● Aim of the exercise: Given the entries below, would you transcribe exactly the lines starting at the one with "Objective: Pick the" and ending at the one with "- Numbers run", both kept, pictures omitted, nothing extra?

Collection entries
>>

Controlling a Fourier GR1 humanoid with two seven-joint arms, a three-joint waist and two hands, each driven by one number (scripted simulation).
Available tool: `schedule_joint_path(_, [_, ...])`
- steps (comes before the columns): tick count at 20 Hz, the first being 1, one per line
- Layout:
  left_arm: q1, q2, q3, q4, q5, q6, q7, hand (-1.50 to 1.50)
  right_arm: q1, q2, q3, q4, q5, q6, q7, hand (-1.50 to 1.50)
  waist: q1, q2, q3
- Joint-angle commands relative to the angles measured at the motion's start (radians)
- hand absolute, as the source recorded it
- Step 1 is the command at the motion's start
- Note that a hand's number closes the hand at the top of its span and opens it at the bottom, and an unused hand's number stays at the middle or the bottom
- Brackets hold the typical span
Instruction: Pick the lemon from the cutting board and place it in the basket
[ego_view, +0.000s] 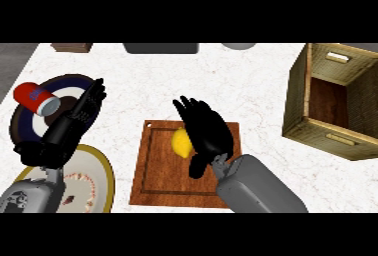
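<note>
The right hand hangs over the lemon on the cutting board, fingers spread, so I reckon grasping comes next, before the basket.

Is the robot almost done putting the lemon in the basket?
Not yet, it is near the start. The lemon lies on the cutting board, so nothing is moved. The right hand is over it with straight fingers, right beside the lemon but not curled round it. Grabbing, lifting and carrying it to the basket at the right are all left. The left hand rests open at the left.
</note>
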Motion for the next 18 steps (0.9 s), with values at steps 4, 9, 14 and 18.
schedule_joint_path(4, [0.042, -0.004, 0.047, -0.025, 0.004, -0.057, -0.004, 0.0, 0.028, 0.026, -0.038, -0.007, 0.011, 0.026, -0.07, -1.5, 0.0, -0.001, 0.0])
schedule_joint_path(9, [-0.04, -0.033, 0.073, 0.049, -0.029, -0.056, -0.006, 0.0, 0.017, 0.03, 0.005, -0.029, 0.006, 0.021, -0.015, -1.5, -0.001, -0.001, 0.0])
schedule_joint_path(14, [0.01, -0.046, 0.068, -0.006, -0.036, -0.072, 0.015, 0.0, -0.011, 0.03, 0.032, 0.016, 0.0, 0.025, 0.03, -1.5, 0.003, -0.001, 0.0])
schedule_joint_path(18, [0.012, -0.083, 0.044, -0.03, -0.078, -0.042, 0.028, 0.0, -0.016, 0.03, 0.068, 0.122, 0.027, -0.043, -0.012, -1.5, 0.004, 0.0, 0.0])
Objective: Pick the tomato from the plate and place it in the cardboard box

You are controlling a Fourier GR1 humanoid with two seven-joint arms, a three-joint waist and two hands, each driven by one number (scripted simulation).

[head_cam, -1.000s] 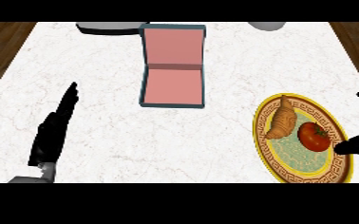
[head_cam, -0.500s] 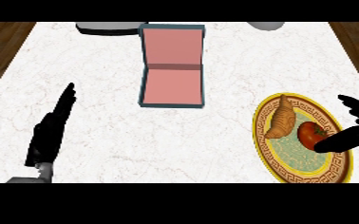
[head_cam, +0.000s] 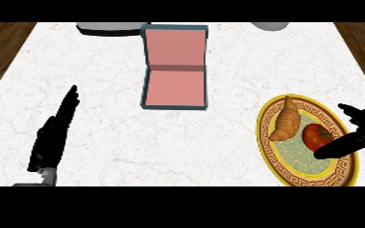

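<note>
A red tomato lies on the right half of a yellow-rimmed patterned plate at the counter's lower right. My right hand comes in from the right edge, open. One dark finger lies just below and right of the tomato, and the thumb stands apart above it. The tomato sits in the gap between them and still rests on the plate. The cardboard box, open with a pink inside and a dark teal rim, lies at the upper middle. At the lower left, my left hand rests open with its fingers straight.
A brown croissant lies on the plate's left half, next to the tomato. A dark grey object and a pale round one sit at the counter's far edge. Wood shows past the marble on both sides.
My right hand has come in from the right edge over the plate and now flanks the tomato. The left hand, tomato and box have not moved.
</note>
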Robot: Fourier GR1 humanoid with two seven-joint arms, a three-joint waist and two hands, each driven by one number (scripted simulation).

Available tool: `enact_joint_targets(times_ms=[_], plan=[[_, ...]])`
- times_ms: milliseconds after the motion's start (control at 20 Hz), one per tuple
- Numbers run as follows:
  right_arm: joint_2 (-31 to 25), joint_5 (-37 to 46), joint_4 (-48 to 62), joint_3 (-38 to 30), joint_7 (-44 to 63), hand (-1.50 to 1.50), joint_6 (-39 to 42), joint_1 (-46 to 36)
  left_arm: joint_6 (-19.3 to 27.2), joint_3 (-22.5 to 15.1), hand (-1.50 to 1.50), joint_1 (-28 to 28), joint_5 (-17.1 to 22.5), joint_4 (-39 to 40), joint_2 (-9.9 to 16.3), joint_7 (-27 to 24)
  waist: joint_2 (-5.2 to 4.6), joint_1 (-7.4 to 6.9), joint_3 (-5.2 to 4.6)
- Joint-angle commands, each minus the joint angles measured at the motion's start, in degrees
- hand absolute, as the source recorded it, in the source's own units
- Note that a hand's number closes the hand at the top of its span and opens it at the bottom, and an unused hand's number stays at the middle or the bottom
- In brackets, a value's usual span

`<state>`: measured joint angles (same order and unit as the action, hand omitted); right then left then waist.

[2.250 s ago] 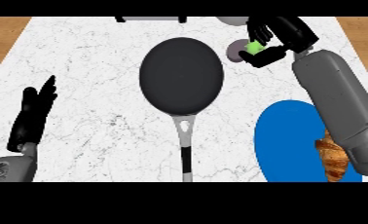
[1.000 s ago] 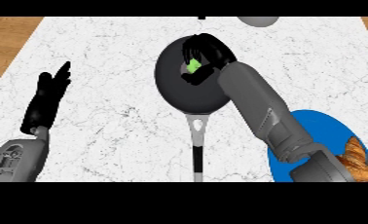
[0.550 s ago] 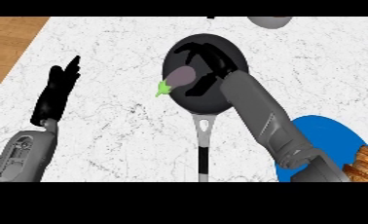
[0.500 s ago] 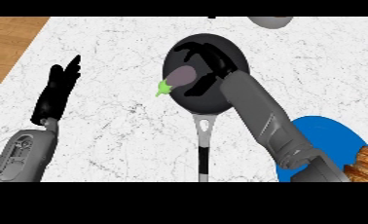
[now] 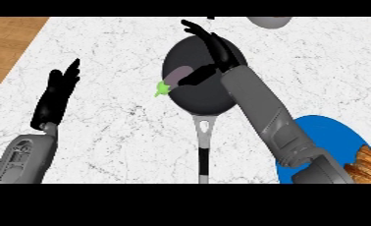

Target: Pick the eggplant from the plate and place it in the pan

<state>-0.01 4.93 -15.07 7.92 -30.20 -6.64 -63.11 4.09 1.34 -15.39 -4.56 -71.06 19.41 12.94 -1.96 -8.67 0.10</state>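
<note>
A purple eggplant (image 5: 176,76) with a green stem lies on the left part of the black pan (image 5: 196,95), its stem end (image 5: 162,89) poking over the pan's left rim. My right hand (image 5: 216,53) hovers over the pan with its fingers spread and straight, the thumb close beside the eggplant but not curled round it. The blue plate (image 5: 322,136) sits at the lower right, partly hidden by my right forearm. At the left edge my left hand (image 5: 56,96) rests open, fingers up.
The pan's long handle (image 5: 203,149) runs toward me down the middle of the marble counter. A grey bowl (image 5: 270,21) stands at the back right. Something brown, like bread (image 5: 360,167), lies on the plate's right edge. Wood shows at the far left corner.
My right hand carried the eggplant from the back right over to the pan, set it on the pan's left side and opened its fingers. The view shifted slightly.
</note>
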Motion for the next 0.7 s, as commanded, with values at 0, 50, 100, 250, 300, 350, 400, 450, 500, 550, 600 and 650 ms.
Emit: enact_joint_targets(times_ms=[0, 50, 100, 250, 300, 350, 400, 450, 500, 550, 600, 650], plan=[[0.0, -4.1, 1.9, -2.9, -0.5, -1.50, -0.6, -1.2, 0.3, 1.2, 0.00, -0.5, -0.1, 1.5, 0.7, 0.1, 0.02, 2.48, -0.03], [0.0, -4.6, 2.1, -3.5, 1.3, -1.50, -1.3, -3.6, 0.4, 1.5, 0.00, 2.7, 0.3, -0.4, 0.8, -0.4, 0.51, 2.59, -0.04], [0.0, -4.5, 2.5, -4.3, 1.7, -1.50, -2.2, -4.3, 1.7, 1.4, 0.00, 1.4, -0.7, -0.8, 0.9, 1.5, 0.68, 3.79, -0.03], [-4.7, -5.1, 3.8, -6.4, -1.5, -1.50, 0.5, -2.3, 0.3, 3.7, 0.00, 4.9, 1.5, -0.6, 1.6, -2.4, 0.73, 5.04, -0.07], [-4.7, -4.9, 5.4, -6.5, -0.5, -1.50, 1.0, -3.2, 0.2, 2.8, 0.00, 3.0, 0.7, -1.1, 1.8, 0.7, 0.58, 4.96, -0.03], [-8.6, -6.4, 4.8, -8.2, 0.2, -1.50, 3.1, -4.2, -1.0, 3.7, 0.00, 5.6, 1.5, -2.8, 3.4, 0.6, 0.76, 4.65, -0.01], [-8.7, -6.0, 5.4, -8.0, -3.1, -1.50, 3.1, -1.8, -1.4, 3.7, 0.00, 4.4, 1.6, -3.4, 3.8, 1.6, 0.59, 4.77, 0.01], [-13.0, -7.3, 5.0, -9.3, -1.4, -1.50, 7.6, -3.4, 0.4, 4.0, 0.00, 3.8, 1.3, -2.6, 2.6, 1.7, 0.65, 5.40, 0.01], [-12.8, -6.8, 6.2, -9.2, -2.0, -1.50, 7.3, -3.2, 0.7, 3.3, 0.00, 6.2, 0.2, -3.5, 2.5, -0.6, 0.48, 4.63, 0.00], [-15.0, -7.4, 5.7, -9.8, -3.4, -1.50, 9.9, -2.6, 1.2, 3.3, 0.00, 6.5, 0.9, -1.6, 0.4, -2.6, 0.46, 5.28, -0.03], [-17.1, -7.1, 6.3, -9.6, -2.0, -1.50, 12.7, -3.8, 0.5, 3.9, 0.00, 4.0, 0.9, -0.7, 1.7, -0.6, 0.44, 5.58, -0.02], [-18.8, -7.7, 6.6, -10.4, -4.4, -1.50, 13.3, -0.8, -0.6, 3.7, 0.00, 7.2, 1.8, -4.1, 2.0, 0.5, 0.70, 5.23, 0.04]])
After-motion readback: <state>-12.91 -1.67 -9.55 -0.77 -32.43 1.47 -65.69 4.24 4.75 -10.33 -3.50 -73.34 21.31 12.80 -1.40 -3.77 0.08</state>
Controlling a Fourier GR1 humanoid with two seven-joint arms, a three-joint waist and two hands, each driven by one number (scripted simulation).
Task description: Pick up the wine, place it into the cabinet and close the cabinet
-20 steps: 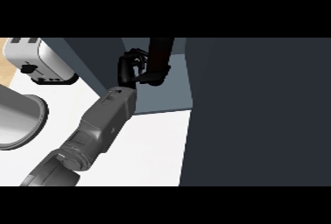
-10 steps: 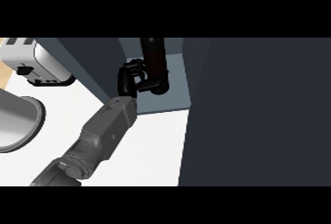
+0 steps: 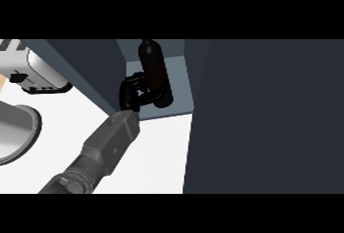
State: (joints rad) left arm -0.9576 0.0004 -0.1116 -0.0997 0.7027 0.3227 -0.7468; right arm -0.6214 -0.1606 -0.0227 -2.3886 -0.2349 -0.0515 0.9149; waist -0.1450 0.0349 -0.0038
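The wine bottle (image 3: 154,73) is held upright, fingers of the left hand (image 3: 133,94) curled round its lower body; it is positioned inside the open cabinet (image 3: 178,82), above its floor.

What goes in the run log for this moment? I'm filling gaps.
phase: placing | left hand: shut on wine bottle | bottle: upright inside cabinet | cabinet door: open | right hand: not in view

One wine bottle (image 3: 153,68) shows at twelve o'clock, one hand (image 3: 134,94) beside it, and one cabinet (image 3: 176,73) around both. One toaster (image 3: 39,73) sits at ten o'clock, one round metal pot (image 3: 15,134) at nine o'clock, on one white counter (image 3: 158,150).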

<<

● Task solution:
Objective: Pick the tomato from the plate and place it in the cardboard box

You are controlling a Fourier GR1 humanoid with two seven-joint arms, a three-joint waist and two hands, each driven by one number (scripted simulation).

[head_cam, -1.000s] 
[head_cam, -0.500s] 
[head_cam, +0.000s] 

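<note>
A red tomato lies on the right half of a yellow-rimmed patterned plate at the counter's lower right. My right hand comes in from the right edge, open. One dark finger lies just below and right of the tomato, and the thumb stands apart above it. The tomato sits in the gap between them and still rests on the plate. The cardboard box, open with a pink inside and a dark teal rim, lies at the upper middle. At the lower left, my left hand rests open with its fingers straight.
A brown croissant lies on the plate's left half, next to the tomato. A dark grey object and a pale round one sit at the counter's far edge. Wood shows past the marble on both sides.
My right hand has come in from the right edge over the plate and now flanks the tomato. The left hand, tomato and box have not moved.
</note>
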Robot: Fourier GR1 humanoid with two seven-joint arms, a three-joint waist and two hands, each driven by one number (scripted simulation).

Available tool: `enact_joint_targets(times_ms=[_], plan=[[_, ...]])`
- times_ms: milliseconds after the motion's start (control at 20 Hz), one per tuple
- Numbers run as follows:

What needed an answer now has one.